Um negócio imobiliário e uma morte com um pequeno bolo abrem as portas de algo maior

Pouco passava das 19:00 de uma segunda-feira quando o pessoal do lar de idosos Korian Les Amarantes, em Tours, a sudoeste de Paris, descobriu Yvette Brisset, de 92 anos, morta na sua cama. Aparentemente, tinha-se engasgado com uma madeleine – um dos famosos bolos franceses em forma de vieira e com sabor a limão.

O bolo tinha-lhe sido levado ao início da noite por um homem chamado Alain Jousselin.

Jousselin, na altura com 60 anos, não era um membro da família nem um amigo. Era um antigo bombeiro que tinha comprado a casa de Brisset 25 anos antes, através de um esquema de propriedade francês pouco conhecido, conhecido como viager – e estava à espera desde então para se mudar, confirma o seu advogado, Abed Benjador, à CNN.

Numa venda viager, os proprietários idosos – frequentemente na casa dos 70, 80 ou 90 anos – vendem as suas propriedades com um grande desconto, por vezes por metade do valor de mercado. Em troca, recebem um pagamento mensal do comprador. Na maioria dos casos, mantêm o direito de viver na casa para o resto das suas vidas – um acordo conhecido como viager occupé. Noutros casos, o vendedor já se mudou no momento da venda, permitindo que o comprador tome posse imediata da propriedade, continuando a receber os pagamentos mensais – um esquema conhecido como viager libre.

É parte imobiliário, parte roleta.
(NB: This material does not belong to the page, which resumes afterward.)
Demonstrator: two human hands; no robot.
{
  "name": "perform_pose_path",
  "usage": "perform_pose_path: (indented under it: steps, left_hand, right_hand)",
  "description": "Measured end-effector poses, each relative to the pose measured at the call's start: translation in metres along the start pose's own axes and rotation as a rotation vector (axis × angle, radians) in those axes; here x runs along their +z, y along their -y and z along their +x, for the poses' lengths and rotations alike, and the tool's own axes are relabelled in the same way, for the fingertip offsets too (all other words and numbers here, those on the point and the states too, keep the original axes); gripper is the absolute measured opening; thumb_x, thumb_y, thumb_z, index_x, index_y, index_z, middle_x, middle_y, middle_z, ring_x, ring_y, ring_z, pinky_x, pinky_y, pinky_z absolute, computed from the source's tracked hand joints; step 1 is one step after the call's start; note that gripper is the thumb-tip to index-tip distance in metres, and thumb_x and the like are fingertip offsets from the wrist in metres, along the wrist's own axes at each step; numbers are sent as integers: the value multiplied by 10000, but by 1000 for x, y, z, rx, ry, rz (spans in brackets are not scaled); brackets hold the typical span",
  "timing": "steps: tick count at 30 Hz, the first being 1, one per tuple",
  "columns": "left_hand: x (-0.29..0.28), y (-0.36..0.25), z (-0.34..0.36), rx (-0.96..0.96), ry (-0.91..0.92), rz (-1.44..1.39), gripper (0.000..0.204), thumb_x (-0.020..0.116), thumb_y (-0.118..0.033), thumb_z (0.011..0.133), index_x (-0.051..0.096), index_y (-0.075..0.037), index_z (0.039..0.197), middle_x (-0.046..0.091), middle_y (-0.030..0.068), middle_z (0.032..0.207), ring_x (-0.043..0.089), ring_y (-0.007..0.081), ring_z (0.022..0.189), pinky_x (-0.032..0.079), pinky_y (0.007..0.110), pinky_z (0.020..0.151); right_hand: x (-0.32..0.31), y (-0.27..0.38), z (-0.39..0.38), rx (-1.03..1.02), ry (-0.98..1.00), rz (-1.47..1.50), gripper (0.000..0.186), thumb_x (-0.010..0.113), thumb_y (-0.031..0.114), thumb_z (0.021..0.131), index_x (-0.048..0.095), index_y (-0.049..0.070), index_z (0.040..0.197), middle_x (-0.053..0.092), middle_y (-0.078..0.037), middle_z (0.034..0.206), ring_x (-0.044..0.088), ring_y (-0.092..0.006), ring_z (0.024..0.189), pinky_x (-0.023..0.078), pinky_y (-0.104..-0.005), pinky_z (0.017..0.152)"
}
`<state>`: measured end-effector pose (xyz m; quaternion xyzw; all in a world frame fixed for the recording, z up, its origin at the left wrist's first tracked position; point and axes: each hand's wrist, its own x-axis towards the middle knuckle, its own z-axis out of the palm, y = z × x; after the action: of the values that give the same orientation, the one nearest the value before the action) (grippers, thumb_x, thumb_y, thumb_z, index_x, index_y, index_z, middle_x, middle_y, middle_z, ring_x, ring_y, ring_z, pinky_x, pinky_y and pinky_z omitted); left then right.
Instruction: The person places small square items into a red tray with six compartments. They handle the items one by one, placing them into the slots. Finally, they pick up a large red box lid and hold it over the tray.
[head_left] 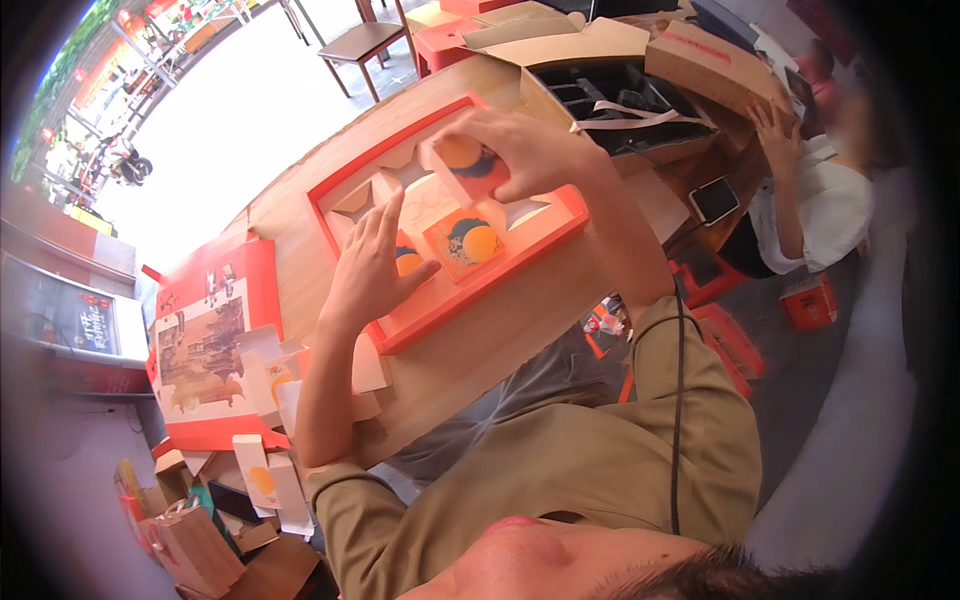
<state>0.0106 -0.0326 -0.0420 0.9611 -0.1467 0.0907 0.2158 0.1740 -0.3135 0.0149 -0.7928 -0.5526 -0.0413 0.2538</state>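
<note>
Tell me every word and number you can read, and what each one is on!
None reads clearly.
Red lid: small dark marks, too small to read.
Panel at far left: pale marks, too blurred.
Brown carton at upper right: red print, too blurred.
Raised small box: orange circle picture, no readable words.

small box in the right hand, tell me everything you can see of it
The small box looks like thin card, with pale sides and a face printed with an orange disc over dark blue shapes. It tilts in the right hand, whose fingers hide part of it, over the red-rimmed tray. I can't tell whether it touches the tray.
</note>
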Motion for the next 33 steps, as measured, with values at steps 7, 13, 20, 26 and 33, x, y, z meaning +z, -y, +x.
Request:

Os anúncios de imóveis incluem normalmente a idade do vendedor juntamente com o preço pedido. Quanto mais velho for o vendedor, mais cedo o comprador poderá reclamar a casa.

“Em França, um homem de 70 anos tem uma esperança de vida de cerca de 16 anos, pelo que o desconto é muitas vezes de 50%”, diz Fréderic Coubronne, que dirige uma agência de venda de imóveis em Paris. “As mulheres vivem cerca de cinco anos mais, pelo que uma mulher de 75 anos teria o mesmo desconto. Para os casais, o desconto é ainda maior, uma vez que tendem a viver mais tempo juntos.”

Jousselin tinha comprado a casa da família de Brisset em Montbazon, a sul de Tours, em 1995. Desde então, pagava a Brisset um subsídio mensal de 500 euros – um total de bem mais de quase 130 mil euros, às taxas de conversão atuais, para além do montante inicial da compra. Quando a mulher morreu, a 13 de maio de 2019, as suspeitas viraram-se rapidamente para ele.

Ninguém na família conhecia Jousselin antes da morte de Brisset, escreveu a sua neta, Emiline Dupoy, numa carta publicada pelo jornal francês La Nouvelle Republique antes do julgamento de Jousselin. “A única ligação entre eles era o viager”.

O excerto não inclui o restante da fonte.